What you have to do.
Within the listing below, please copy exactly the lines between the line holding "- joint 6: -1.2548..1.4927" and the line holding "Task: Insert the", inclusive.

Records for this task.
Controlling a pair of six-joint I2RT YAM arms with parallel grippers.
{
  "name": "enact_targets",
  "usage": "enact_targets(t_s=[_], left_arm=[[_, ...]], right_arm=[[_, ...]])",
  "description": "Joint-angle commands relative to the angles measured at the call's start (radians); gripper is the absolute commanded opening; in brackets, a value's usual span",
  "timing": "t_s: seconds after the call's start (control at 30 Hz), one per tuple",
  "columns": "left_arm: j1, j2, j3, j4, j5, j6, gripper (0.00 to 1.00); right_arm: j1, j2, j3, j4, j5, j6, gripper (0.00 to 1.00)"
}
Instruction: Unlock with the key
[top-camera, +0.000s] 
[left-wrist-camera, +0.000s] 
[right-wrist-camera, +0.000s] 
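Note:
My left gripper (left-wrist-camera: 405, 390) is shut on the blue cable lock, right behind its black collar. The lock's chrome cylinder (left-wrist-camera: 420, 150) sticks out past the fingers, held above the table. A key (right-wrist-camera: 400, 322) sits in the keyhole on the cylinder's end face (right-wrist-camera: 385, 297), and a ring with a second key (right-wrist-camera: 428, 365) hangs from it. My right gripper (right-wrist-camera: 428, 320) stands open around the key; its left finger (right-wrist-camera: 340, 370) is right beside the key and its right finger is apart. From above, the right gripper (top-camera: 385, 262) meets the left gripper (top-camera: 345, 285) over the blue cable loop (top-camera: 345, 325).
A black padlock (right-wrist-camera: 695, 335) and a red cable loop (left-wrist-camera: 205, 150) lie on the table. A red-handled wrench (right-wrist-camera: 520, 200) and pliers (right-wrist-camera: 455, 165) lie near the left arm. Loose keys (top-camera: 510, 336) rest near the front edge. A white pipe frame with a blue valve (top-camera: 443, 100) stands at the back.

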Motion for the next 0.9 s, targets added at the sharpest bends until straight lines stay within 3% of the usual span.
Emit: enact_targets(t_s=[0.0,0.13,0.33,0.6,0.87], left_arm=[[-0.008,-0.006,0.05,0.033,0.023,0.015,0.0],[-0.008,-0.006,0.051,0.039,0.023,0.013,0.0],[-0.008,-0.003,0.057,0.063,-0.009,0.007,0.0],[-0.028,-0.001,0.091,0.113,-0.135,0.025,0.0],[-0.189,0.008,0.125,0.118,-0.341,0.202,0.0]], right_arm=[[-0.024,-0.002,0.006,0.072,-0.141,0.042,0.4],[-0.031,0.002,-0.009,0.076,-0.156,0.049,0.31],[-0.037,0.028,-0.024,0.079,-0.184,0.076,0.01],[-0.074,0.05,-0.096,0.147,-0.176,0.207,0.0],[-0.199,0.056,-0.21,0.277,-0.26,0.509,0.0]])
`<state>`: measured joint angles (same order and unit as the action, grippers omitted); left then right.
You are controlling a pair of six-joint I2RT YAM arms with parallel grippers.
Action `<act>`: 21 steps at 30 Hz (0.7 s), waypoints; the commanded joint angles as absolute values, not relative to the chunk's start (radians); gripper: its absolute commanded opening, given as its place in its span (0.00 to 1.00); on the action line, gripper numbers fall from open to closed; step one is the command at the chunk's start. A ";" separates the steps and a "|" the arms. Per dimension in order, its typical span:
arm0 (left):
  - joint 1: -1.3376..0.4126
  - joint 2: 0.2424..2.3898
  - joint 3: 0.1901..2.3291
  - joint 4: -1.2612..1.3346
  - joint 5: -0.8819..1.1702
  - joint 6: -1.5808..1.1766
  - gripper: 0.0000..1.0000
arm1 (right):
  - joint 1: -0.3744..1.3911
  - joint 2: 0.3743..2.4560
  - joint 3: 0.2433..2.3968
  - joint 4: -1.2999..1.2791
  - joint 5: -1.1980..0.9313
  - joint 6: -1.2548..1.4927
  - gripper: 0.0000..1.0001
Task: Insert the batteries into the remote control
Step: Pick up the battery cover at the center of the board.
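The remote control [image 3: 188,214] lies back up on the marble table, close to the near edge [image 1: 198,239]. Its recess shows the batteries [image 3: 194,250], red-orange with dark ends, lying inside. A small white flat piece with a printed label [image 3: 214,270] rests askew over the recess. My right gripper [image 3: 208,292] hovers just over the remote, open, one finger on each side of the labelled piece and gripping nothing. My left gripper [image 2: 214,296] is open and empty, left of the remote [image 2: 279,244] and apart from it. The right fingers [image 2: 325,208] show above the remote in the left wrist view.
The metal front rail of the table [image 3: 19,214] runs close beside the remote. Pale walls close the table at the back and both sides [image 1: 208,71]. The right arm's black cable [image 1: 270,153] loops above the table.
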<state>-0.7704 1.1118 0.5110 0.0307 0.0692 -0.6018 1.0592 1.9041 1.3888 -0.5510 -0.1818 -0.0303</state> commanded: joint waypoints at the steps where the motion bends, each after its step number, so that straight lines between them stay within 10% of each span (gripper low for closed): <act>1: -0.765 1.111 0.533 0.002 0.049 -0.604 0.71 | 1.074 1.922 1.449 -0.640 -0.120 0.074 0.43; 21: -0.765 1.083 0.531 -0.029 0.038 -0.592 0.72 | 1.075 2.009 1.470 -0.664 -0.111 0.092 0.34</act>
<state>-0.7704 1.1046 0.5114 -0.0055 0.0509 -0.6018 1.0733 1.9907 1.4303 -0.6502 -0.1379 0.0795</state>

Finished exercise.
  - joint 6: -1.2548..1.4927
  - gripper: 0.0000..1.0001
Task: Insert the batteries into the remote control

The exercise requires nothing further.